— WORK REQUIRED —
Output exactly the lines below, starting with the line that has "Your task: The" and going on through the line that has "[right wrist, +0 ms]", both included, and no other lines.

○ ○ ○ ○ ○ ○ ○

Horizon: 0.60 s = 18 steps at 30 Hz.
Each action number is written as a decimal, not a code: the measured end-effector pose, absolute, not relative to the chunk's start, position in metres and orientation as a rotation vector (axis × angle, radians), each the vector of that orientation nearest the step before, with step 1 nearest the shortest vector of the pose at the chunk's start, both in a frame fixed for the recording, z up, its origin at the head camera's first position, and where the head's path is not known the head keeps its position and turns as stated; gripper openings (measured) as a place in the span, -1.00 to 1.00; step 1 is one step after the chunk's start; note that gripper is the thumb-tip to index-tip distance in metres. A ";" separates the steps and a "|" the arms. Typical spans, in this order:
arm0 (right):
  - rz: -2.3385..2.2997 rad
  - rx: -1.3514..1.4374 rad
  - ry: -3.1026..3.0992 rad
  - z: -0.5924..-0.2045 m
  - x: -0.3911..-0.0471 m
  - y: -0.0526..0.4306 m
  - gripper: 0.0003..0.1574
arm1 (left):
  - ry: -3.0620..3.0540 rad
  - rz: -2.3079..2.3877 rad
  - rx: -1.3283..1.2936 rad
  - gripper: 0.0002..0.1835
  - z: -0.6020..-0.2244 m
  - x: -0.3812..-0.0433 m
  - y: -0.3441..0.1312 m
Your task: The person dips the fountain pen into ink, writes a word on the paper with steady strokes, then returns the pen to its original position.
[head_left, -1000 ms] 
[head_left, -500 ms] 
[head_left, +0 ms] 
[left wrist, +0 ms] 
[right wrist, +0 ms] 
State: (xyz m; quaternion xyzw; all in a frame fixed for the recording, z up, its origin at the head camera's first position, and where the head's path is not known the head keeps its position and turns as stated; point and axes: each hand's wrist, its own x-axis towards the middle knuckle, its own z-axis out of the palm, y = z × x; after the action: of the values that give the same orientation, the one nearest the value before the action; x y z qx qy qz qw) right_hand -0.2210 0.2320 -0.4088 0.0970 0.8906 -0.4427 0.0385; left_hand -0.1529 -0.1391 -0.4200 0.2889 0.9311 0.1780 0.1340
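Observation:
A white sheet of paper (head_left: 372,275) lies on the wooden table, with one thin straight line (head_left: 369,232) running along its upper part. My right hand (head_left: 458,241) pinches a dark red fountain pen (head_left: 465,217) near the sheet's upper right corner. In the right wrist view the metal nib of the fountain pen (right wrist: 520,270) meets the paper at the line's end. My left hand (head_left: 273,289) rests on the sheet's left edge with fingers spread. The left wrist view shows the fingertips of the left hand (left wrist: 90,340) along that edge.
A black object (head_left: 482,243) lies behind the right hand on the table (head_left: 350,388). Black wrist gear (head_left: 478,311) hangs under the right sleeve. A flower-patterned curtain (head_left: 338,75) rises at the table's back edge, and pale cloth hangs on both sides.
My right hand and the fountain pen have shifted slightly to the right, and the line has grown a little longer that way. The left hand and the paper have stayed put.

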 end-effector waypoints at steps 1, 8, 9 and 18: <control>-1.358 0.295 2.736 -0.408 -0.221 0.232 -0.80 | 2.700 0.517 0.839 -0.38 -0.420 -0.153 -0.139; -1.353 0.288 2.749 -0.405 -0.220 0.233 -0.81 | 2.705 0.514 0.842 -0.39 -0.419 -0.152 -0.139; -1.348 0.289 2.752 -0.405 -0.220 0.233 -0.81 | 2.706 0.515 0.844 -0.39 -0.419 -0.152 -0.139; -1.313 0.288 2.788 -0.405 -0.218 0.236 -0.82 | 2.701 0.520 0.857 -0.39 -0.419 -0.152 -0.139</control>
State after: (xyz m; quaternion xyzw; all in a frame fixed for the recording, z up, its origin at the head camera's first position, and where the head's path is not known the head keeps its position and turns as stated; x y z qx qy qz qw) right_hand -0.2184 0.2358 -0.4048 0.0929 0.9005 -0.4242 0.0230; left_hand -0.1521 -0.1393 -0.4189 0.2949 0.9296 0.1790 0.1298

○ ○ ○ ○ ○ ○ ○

— YOUR SOLUTION —
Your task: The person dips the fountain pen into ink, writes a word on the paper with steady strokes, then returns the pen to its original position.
[head_left, -1000 ms] 
[head_left, -500 ms] 
[head_left, +0 ms] 
[left wrist, +0 ms] 
[right wrist, +0 ms] 

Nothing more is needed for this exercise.